## BRIEF
Sift the listing for lines that hold the string "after" and pull them out.

## DATASET RECORDS

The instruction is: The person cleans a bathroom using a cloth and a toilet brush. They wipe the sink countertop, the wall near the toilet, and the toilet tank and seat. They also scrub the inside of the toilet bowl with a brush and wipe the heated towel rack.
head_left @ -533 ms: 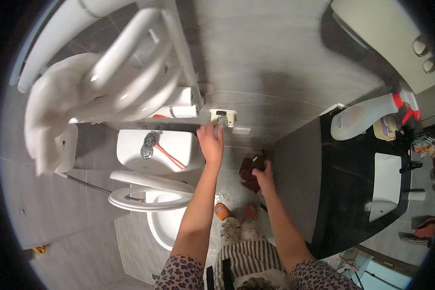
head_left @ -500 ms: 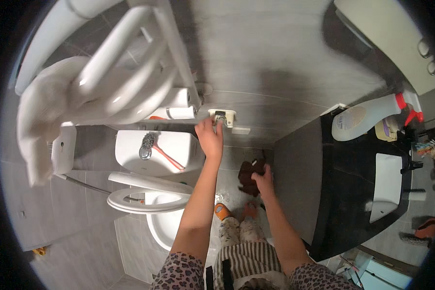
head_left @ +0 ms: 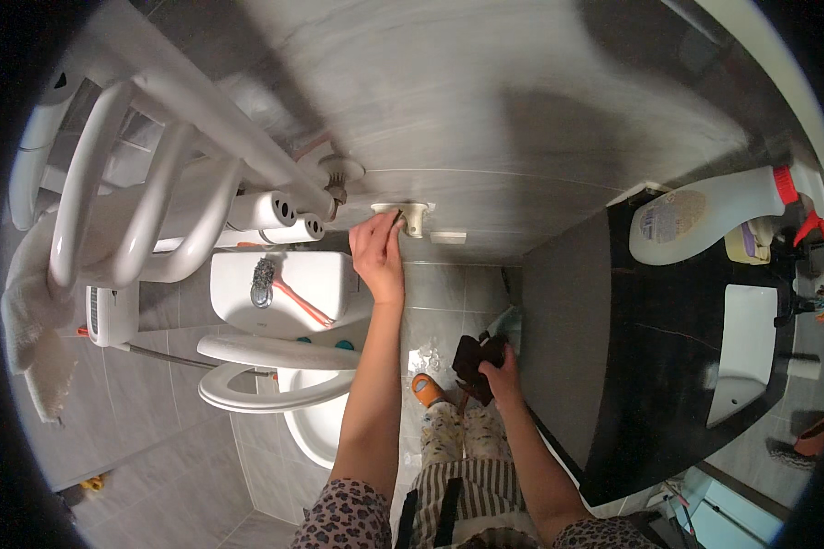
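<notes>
Gripping a crumpled dark brown cloth (head_left: 476, 359), the right hand (head_left: 504, 377) is closed; the left hand (head_left: 377, 259) curls beside a cream wall fixture (head_left: 416, 220), whether pinching anything cannot be told.

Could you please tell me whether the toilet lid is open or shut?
Open: the toilet lid stands raised, and the bowl shows below.
</notes>
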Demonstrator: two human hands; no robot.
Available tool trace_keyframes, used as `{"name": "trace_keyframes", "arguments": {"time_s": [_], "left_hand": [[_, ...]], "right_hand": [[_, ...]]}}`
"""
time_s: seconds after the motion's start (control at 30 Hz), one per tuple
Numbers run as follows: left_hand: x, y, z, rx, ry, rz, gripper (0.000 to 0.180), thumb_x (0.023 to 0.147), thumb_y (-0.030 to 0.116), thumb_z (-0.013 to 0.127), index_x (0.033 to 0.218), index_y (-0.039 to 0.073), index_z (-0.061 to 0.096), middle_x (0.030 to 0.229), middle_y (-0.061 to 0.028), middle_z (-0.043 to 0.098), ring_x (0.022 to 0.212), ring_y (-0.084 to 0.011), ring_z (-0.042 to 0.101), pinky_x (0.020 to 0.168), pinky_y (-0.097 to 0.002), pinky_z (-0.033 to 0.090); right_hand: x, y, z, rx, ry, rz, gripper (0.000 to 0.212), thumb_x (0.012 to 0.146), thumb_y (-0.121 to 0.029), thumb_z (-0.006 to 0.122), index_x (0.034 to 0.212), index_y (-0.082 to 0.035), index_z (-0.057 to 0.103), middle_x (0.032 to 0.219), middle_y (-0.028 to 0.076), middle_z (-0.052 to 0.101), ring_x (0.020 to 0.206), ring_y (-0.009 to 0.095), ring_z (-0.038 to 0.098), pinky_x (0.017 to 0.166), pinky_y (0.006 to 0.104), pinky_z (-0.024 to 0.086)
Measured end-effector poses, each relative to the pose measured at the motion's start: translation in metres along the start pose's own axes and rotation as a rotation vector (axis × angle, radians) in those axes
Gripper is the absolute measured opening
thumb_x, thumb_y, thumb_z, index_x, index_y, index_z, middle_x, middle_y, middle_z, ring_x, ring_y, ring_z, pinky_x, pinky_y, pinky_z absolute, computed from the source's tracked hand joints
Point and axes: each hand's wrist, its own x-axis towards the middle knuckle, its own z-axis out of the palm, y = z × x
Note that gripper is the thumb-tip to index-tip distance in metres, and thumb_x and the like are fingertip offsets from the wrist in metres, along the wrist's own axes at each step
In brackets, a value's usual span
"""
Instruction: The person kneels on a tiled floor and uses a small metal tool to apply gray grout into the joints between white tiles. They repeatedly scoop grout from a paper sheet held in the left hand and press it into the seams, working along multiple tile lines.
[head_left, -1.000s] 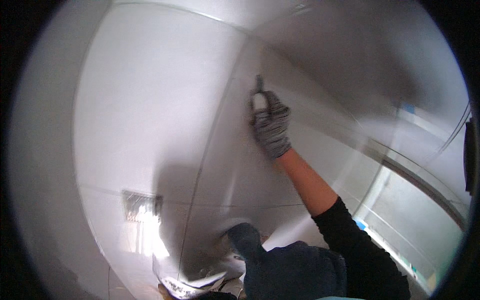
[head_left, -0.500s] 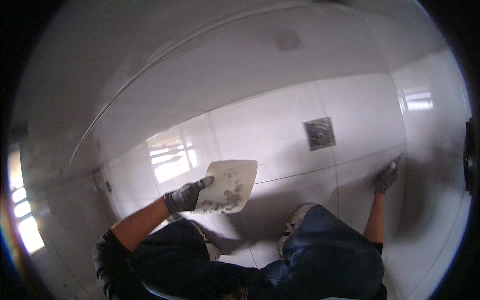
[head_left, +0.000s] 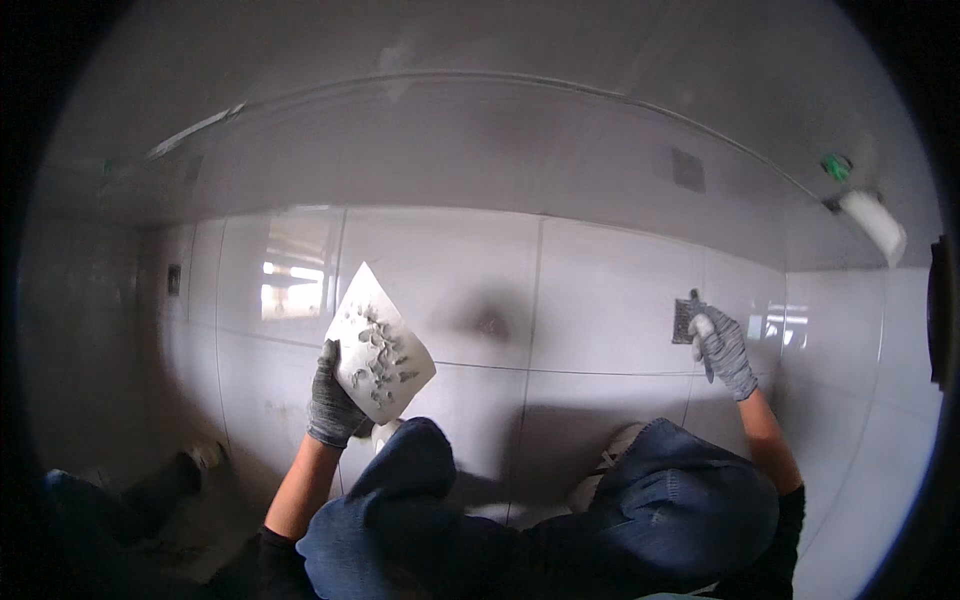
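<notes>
My left hand (head_left: 338, 402), in a grey knit glove, grips the lower left edge of a thin white sheet (head_left: 412, 352). Dabs of grey paste lie across the sheet, which is tilted with one corner pointing away from me. Farther right, my gloved right hand (head_left: 726, 352) is closed around a slim dark tool (head_left: 709, 368); its exact kind is hard to make out. That hand is over the near right edge of a square dark floor drain (head_left: 682, 322), partly covering it. Whether it touches the drain, I cannot tell.
Glossy pale floor tiles (head_left: 440, 240) with thin dark joints spread below me. A grey wall (head_left: 450, 150) rises beyond, reflecting the drain. At the upper right are a white elongated object (head_left: 875, 227) and a small green item (head_left: 836, 166). A shoe (head_left: 207, 455) shows at lower left, perhaps reflected.
My right hand has moved from beside the right wall to the drain. The sheet in my left hand has turned, its corner now pointing away. The view has shifted too.
</notes>
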Motion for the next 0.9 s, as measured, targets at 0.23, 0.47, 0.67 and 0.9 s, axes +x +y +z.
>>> {"name": "trace_keyframes", "arguments": {"time_s": [0.23,0.47,0.67,0.9], "left_hand": [[0.016,-0.053,-0.035,-0.256,0.159,0.387,0.062,0.088,0.046,0.047,0.136,0.009,0.036,0.134,-0.014,0.044,0.12,-0.0329,0.044,0.101,-0.0515,0.034],[0.03,-0.075,-0.047,-0.411,0.076,0.452,0.065,0.087,0.045,0.049,0.138,0.007,0.032,0.136,-0.0142,0.041,0.122,-0.0335,0.042,0.102,-0.052,0.032],[0.031,-0.082,-0.043,-0.571,0.126,0.52,0.064,0.09,0.048,0.045,0.138,0.007,0.031,0.136,-0.0152,0.04,0.122,-0.0335,0.043,0.102,-0.051,0.033],[0.033,-0.073,-0.033,-0.545,0.282,0.598,0.069,0.09,0.048,0.046,0.142,0.012,0.022,0.142,-0.0126,0.033,0.128,-0.0318,0.037,0.104,-0.0504,0.031]], "right_hand": [[0.051,-0.065,-0.007,-0.544,-0.553,-0.128,0.039,0.095,-0.036,0.04,0.077,-0.005,0.055,0.054,0.002,0.052,0.048,0.011,0.054,0.051,0.0271,0.047],[0.069,-0.097,0.044,-0.407,-0.718,0.211,0.029,0.093,-0.029,0.047,0.081,-0.005,0.056,0.058,0.001,0.052,0.05,0.009,0.052,0.052,0.0256,0.047],[0.072,-0.088,0.074,-0.313,-0.784,0.361,0.025,0.091,-0.029,0.051,0.086,-0.006,0.057,0.067,0.002,0.055,0.058,0.011,0.055,0.054,0.0258,0.048],[0.088,-0.022,0.074,-0.081,-0.748,0.361,0.027,0.09,-0.032,0.054,0.083,-0.005,0.054,0.064,0.001,0.052,0.054,0.009,0.054,0.052,0.0244,0.048]]}}
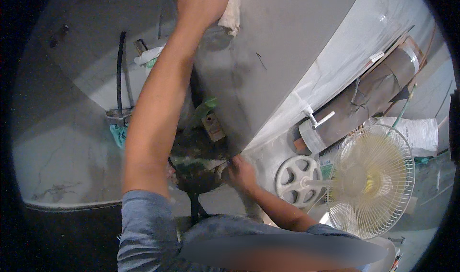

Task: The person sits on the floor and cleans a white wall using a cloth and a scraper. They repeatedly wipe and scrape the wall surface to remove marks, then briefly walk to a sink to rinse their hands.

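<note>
The top edge cuts off the left hand (203, 1) and its cloth (232, 11).

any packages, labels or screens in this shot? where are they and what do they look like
White sack: right side, behind the fan, lying flat, crumpled, faint print.
Brown roll: upper right, leaning on the wall, cylinder with clear wrap at its ends.
Green and white package: partly hidden between fan and roll.
No screens.

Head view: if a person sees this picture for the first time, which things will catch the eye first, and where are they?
A large grey slab leans across the upper middle. The left hand is raised against it at the top edge, beside a pale cloth, while the right hand touches its lower edge near the centre. At lower right a cream fan with a round wire cage stands out.
</note>
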A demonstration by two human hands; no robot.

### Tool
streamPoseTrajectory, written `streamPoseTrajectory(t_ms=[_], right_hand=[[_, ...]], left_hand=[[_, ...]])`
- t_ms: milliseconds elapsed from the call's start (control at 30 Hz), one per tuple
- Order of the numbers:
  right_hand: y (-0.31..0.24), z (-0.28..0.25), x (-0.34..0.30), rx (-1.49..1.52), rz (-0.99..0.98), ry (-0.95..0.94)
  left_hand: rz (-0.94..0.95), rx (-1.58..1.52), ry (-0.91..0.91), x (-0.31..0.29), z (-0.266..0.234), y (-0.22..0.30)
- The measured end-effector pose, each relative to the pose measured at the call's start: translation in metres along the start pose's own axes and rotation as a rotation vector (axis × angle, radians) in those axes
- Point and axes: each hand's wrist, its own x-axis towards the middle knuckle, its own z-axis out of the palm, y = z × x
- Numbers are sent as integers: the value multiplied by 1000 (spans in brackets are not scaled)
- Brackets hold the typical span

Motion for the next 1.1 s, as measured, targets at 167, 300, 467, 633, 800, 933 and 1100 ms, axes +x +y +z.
streamPoseTrajectory(t_ms=[167,300,467,633,800,933,1100], right_hand=[[-3,-5,7,32,14,-80],[-5,-8,8,34,-11,-27],[-7,-2,9,8,4,-24],[8,5,3,-72,-94,65],[-5,-8,6,-8,48,-116],[0,0,8,-10,20,-111],[2,-4,6,-56,36,-163]], left_hand=[[-220,-10,-59,-29,-4,-34],[8,-19,6,-1,2,-5],[-39,97,-17,-5,0,-29],[-17,138,5,-31,-1,-52],[-6,110,-14,0,2,-6],[-52,83,-8,-14,0,-34],[-51,97,-18,-11,2,-27]])
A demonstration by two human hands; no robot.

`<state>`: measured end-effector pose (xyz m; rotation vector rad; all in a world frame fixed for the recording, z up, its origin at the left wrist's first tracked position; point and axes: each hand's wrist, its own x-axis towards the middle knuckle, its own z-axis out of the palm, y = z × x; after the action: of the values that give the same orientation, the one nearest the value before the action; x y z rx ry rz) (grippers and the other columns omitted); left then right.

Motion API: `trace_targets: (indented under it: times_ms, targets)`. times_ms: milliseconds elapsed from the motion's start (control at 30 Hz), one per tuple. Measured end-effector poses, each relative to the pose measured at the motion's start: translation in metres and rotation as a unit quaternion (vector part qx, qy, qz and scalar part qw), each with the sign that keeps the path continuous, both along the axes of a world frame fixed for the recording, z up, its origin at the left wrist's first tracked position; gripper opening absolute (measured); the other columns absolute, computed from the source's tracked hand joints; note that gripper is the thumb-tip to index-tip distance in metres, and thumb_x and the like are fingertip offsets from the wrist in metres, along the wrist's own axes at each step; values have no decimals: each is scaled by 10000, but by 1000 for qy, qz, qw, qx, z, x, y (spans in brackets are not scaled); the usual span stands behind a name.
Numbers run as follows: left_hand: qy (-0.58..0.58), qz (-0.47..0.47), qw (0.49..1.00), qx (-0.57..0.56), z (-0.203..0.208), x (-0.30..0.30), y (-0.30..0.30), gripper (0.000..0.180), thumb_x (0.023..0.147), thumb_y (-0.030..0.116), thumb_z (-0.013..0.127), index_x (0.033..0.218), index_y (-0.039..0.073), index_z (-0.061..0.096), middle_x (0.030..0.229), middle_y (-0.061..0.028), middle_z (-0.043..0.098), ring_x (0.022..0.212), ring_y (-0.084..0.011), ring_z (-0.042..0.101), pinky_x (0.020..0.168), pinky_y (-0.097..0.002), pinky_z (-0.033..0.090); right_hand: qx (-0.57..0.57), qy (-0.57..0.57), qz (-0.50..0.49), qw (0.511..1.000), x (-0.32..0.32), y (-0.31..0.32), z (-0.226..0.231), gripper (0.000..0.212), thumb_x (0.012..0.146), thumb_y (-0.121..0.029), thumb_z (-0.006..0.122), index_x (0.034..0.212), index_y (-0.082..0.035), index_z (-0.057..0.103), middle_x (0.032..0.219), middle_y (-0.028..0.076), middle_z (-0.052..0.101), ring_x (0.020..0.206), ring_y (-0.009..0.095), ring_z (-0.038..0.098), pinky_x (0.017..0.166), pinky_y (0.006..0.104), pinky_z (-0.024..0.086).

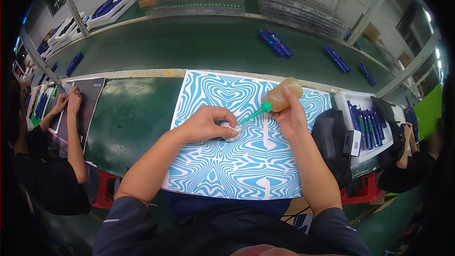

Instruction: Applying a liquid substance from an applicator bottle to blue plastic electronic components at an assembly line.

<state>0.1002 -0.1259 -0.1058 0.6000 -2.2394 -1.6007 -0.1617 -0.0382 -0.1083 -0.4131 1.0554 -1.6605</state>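
Observation:
My left hand [207, 123] pinches a crumpled white wad [231, 132], perhaps tissue or cloth, over a blue-and-white swirl-patterned sheet [218, 170]. In my right hand [291, 116] is a squeeze bottle [289, 91] of amber liquid with a green cap and a long thin green nozzle [253, 114]. The bottle is tilted so that its nozzle tip points down and left, at the wad. Whether the tip touches the wad I cannot tell.
Beyond the sheet runs a green conveyor [189, 42] with several blue pen-like tools [276, 43]. At right are a black mesh bag [329, 137] and a white foam tray [379, 148] of blue tools. Co-workers' hands [71, 99] are at both sides. Clear plastic trays [298, 12] are stacked behind.

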Motion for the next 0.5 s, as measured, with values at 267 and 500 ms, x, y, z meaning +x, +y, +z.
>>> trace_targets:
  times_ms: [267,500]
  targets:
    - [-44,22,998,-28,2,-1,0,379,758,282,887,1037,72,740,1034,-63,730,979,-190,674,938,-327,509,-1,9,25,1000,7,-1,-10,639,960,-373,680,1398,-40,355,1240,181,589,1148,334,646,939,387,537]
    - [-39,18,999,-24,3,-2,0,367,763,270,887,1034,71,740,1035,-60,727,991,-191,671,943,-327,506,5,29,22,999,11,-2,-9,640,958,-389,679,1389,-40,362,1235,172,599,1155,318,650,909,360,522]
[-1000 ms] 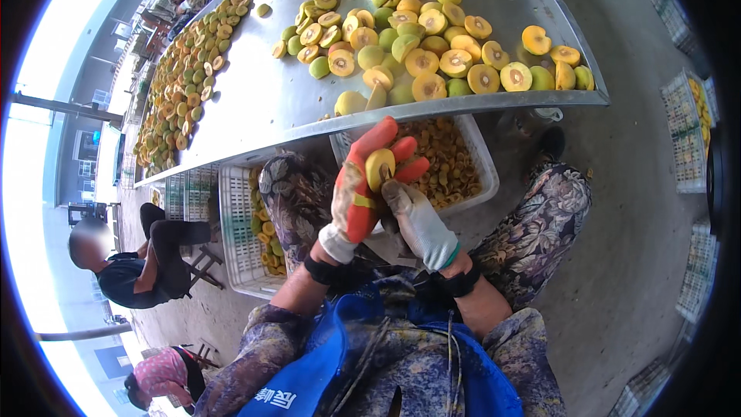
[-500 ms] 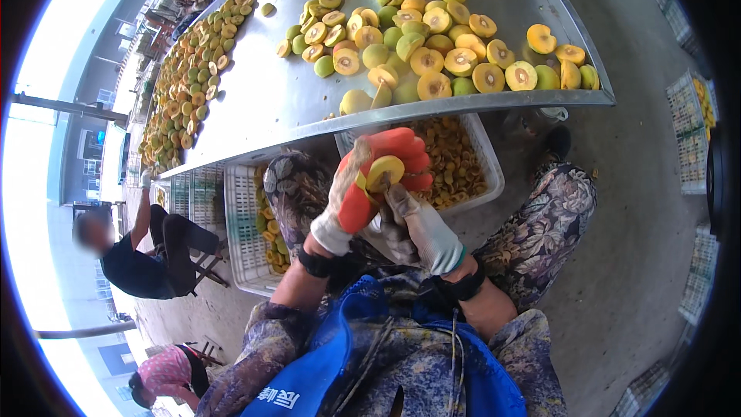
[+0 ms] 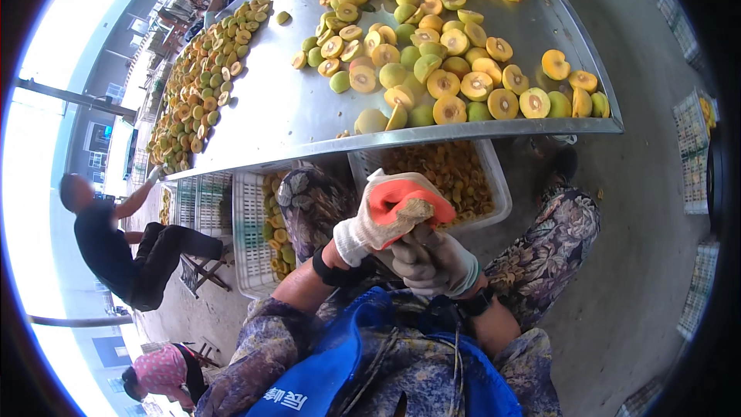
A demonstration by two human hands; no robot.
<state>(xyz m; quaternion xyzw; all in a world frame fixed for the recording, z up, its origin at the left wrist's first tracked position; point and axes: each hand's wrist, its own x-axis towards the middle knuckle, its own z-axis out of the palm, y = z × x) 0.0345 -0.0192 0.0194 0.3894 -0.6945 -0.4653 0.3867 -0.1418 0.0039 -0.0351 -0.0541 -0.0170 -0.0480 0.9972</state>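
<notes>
My left hand (image 3: 392,215), in a white glove with an orange-red palm, is curled closed above my lap. Its fingers fold inward, and no fruit shows between them, so what it holds is hidden. Just below, my right hand (image 3: 436,264), in a grey-and-white glove, is closed as well, its fingers touching the left glove. Whatever it grips cannot be made out. Beyond both hands, halved peach-like fruits (image 3: 450,109) with yellow flesh and brown centres are heaped on a metal table (image 3: 285,120). Some lie cut side up, others show green-yellow skin.
Under the table edge stands a white crate (image 3: 503,199) of brownish-orange pieces. Left of my knee, another white crate (image 3: 248,251) holds fruit halves. A second fruit heap (image 3: 202,96) lines the table's left side. Co-workers sit at left; more crates (image 3: 689,156) stand at right.
My left hand has turned over and closed; the fruit half seen in it earlier is out of sight. My right hand has curled tighter beneath it. The whole view has shifted slightly.
</notes>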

## TASK SOLUTION
time_s: seconds after the motion's start (control at 30 Hz), one per tuple
`<state>`: measured end-effector pose (xyz m; rotation vector rad; all in a world frame fixed for the recording, z up, its origin at the left wrist's first tracked position; point and axes: each hand's wrist, its own x-axis towards the middle knuckle, its own z-axis out of the palm, y = z × x; after the action: of the values that give the same orientation, the one nearest the value before the action; x y z rx ry rz) (grippers and the other columns omitted); left then right.

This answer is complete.